Which lines of the data below include the string "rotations"? Return each of them.

------------------------------------------------------------

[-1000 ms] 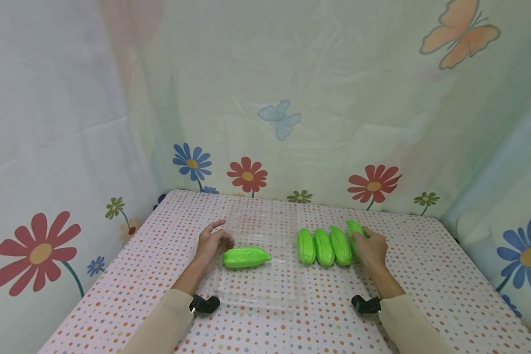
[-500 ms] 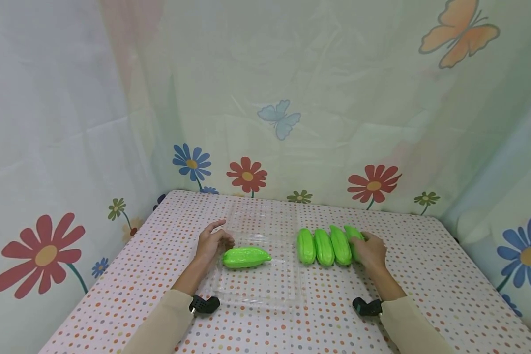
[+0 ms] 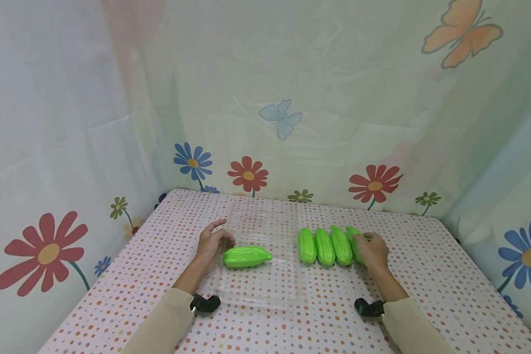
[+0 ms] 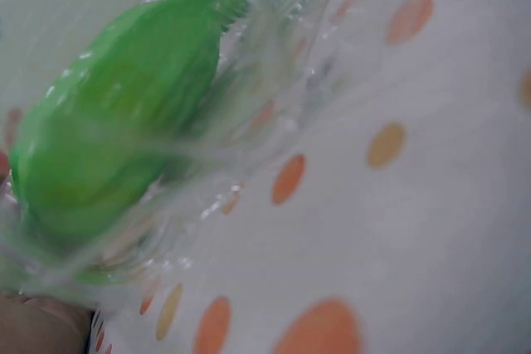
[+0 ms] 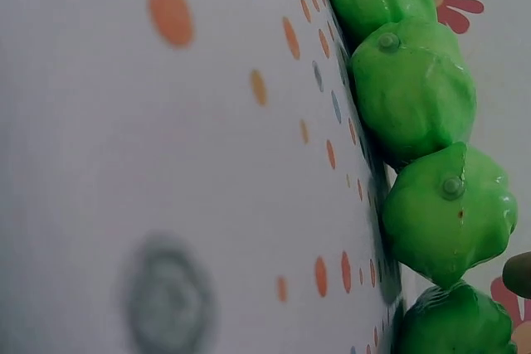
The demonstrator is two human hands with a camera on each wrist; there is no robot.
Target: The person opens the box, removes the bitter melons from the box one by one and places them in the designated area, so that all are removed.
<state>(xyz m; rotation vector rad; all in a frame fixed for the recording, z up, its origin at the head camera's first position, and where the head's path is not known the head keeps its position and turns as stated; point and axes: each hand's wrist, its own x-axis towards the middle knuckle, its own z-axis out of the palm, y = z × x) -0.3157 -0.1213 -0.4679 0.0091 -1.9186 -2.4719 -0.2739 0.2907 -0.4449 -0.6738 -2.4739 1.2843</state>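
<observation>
Several bright green toy gourds lie on a dotted tablecloth (image 3: 327, 314). One gourd (image 3: 247, 256) lies across a clear plastic tray (image 3: 265, 290); the left wrist view shows this gourd (image 4: 116, 138) through the tray's wall (image 4: 274, 55). My left hand (image 3: 212, 243) rests at the tray's left edge, next to that gourd's end, fingers loosely bent. Three gourds (image 3: 324, 247) lie side by side right of the tray. My right hand (image 3: 372, 250) grips a fourth gourd (image 3: 353, 238) at the row's right end. The right wrist view shows the row (image 5: 412, 93) end-on.
Flower-and-butterfly curtains (image 3: 265, 123) close in the table at the back and both sides. Black wrist cameras (image 3: 205, 304) sit on both cream sleeves. Bare dotted cloth lies in front of the tray and to the right of the row.
My right hand has lowered its gourd a little, so it now sits close against the row of three. The left hand and the tray's gourd have not moved.
</observation>
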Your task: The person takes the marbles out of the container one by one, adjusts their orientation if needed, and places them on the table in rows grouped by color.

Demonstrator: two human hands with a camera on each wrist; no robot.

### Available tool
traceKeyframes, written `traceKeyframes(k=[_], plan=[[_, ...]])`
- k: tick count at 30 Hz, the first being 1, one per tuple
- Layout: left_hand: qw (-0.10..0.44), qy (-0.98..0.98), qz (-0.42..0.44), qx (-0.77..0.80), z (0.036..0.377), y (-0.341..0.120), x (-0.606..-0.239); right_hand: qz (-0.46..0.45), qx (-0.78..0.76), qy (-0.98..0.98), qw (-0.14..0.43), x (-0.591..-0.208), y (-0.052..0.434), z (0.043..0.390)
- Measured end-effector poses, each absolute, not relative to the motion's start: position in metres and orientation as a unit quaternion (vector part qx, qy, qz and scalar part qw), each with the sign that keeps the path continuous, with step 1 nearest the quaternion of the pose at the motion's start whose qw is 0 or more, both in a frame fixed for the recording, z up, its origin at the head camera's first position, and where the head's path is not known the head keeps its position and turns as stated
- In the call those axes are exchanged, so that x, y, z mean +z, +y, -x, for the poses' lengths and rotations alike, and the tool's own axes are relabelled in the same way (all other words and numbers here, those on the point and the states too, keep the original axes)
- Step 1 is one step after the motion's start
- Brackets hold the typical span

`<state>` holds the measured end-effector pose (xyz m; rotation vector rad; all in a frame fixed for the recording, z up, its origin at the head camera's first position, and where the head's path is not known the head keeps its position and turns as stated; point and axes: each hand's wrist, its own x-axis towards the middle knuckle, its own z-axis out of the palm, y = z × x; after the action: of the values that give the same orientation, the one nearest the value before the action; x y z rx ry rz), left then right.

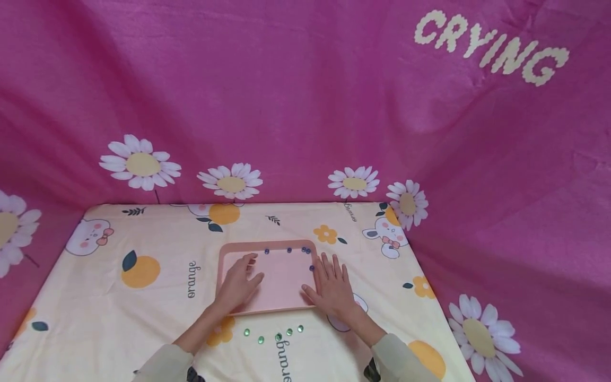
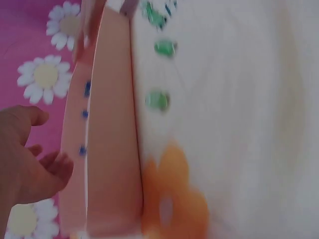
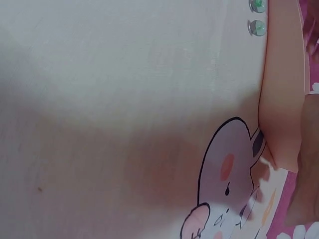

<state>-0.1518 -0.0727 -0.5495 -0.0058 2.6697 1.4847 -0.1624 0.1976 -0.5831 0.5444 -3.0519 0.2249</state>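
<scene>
Your left hand (image 1: 237,286) lies flat with relaxed fingers inside the pink tray (image 1: 229,250); your right hand (image 1: 331,289) rests spread at its right rim. Judged from this, blue beads (image 1: 289,250) are already in along the tray's far edge; green beads (image 1: 274,333) remain on the cloth (image 1: 157,313) near you.

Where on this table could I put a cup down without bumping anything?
The widest bare cloth lies left of the pink tray, round the printed orange, and along the far edge behind it. It is crowded in the middle: the left hand and right hand flank the tray, blue beads line its far rim, and green beads sit just in front.
</scene>
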Motion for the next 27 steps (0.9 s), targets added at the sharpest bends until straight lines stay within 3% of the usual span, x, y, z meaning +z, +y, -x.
traceKeyframes(k=[11,27], plan=[[0.066,0.829,-0.093,0.548,0.187,-0.012,-0.592,-0.176,0.066,-0.982,0.017,-0.581,0.197,0.162],[0.061,0.877,-0.156,0.451,0.212,0.047,-0.588,-0.176,0.092,-0.98,-0.003,-0.581,0.2,0.162]])
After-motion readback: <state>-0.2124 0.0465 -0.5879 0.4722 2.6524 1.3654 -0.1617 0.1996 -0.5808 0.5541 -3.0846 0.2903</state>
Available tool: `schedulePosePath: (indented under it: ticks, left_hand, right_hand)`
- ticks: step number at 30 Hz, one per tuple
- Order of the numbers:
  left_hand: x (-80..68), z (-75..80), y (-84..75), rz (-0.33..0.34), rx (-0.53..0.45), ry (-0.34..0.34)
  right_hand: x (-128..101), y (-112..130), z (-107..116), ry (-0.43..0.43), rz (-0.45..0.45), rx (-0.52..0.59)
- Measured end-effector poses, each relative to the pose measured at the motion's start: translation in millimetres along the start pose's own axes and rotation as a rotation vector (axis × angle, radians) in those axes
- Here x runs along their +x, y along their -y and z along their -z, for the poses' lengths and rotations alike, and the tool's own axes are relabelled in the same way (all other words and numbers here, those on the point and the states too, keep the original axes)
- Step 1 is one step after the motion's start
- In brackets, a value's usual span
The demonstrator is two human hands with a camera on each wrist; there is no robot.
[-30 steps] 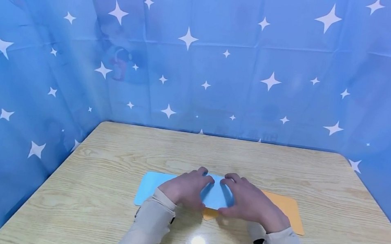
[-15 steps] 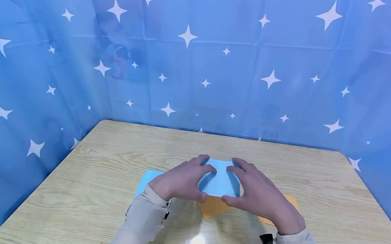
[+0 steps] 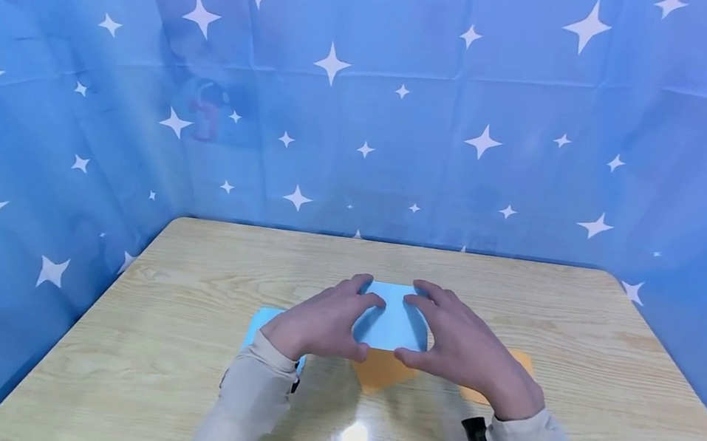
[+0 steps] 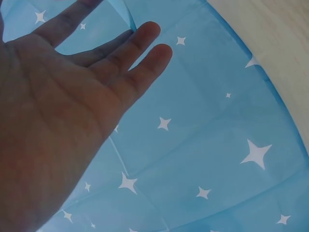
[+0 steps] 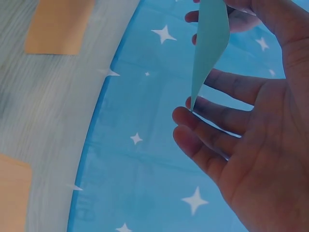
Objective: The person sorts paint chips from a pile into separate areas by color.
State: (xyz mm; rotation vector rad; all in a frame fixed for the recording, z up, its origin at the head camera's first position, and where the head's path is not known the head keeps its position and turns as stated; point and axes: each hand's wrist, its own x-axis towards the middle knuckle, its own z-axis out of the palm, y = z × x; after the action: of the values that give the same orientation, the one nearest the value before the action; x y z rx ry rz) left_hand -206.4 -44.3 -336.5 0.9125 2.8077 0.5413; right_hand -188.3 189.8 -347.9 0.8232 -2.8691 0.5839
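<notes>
Both of my hands hold a light blue sheet (image 3: 393,319), likely paper or thin card, raised over the middle of the table. The left hand (image 3: 327,321) grips its left edge, thumb at the near side and fingers at the far side. Opposite it, the right hand (image 3: 465,343) has the right edge in the same way. Seen nearly edge-on in the right wrist view, the sheet (image 5: 210,43) is thin and slightly bowed. Beneath it on the table lies an orange sheet (image 3: 377,369), partly covered in the head view.
Another blue sheet (image 3: 256,323) lies on the wooden table (image 3: 176,346) at left, partly behind the left forearm. On the right, an orange sheet (image 3: 521,358) shows past the right hand. A blue star-patterned curtain (image 3: 408,108) hangs behind the table's far edge.
Both hands have risen from close to the tabletop, bringing the blue sheet up with them. More of the orange sheet underneath is uncovered. Over the last half second the hands barely move.
</notes>
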Motion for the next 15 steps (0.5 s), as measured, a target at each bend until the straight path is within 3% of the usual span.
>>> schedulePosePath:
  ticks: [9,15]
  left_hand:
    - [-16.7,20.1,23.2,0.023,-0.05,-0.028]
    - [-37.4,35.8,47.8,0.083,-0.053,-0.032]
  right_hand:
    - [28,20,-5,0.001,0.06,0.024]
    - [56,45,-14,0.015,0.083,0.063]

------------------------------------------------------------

Solution to this problem:
- In the call those axes are exchanged, so that x, y, z mean +z, +y, -x, for the poses' lengths and rotations alike, and the tool's own axes are relabelled in the same way (all other words and numbers here, those on the point and the states too, keep the original axes)
- Here x runs along their +x, y along their -y and z along their -z, for the poses' lengths and rotations alike, and the tool's own axes are relabelled in the same way (all other words and numbers here, those on the point and the states too, keep the original axes)

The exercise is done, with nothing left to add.